Write out the material below exactly, with no line missing.

============================================================

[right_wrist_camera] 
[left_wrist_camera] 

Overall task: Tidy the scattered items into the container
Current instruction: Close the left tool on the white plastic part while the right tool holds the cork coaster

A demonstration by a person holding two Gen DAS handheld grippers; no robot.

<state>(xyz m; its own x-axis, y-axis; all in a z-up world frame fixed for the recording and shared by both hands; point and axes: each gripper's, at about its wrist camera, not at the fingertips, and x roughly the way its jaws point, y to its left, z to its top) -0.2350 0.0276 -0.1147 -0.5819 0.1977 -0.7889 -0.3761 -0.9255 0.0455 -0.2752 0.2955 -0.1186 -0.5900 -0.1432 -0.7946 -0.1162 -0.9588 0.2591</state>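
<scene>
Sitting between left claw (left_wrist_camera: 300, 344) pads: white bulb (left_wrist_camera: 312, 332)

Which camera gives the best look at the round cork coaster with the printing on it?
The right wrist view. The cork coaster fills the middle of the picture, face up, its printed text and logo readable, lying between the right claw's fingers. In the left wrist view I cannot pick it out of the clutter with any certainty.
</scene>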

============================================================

-- WRITTEN SOLUTION --
[right_wrist_camera] 
[left_wrist_camera] 

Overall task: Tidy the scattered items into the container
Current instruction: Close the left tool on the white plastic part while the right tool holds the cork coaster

A demonstration by a person holding two Gen DAS handheld grippers; no robot.

<state>(xyz m; its own x-axis, y-axis; all in a z-up world frame fixed for the recording and shared by both hands; point and axes: each gripper's, at about its wrist camera, not at the fingertips, and x roughly the way its jaws point, y to its left, z to its top) -0.2350 0.0276 -0.1147 -0.5819 0.1977 -0.7889 -0.3761 -0.9255 0.0455 -0.2752 0.2955 -0.1186 -0.5900 -0.1432 -0.7946 -0.1162 -0.9588 0.2591</state>
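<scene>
Sitting between left claw (left_wrist_camera: 300, 344) pads: white bulb (left_wrist_camera: 312, 332)

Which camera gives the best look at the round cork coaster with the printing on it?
The right wrist view. The cork coaster fills the middle of the picture, face up, its printed text and logo readable, lying between the right claw's fingers. In the left wrist view I cannot pick it out of the clutter with any certainty.
</scene>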

No more work is required for the exercise.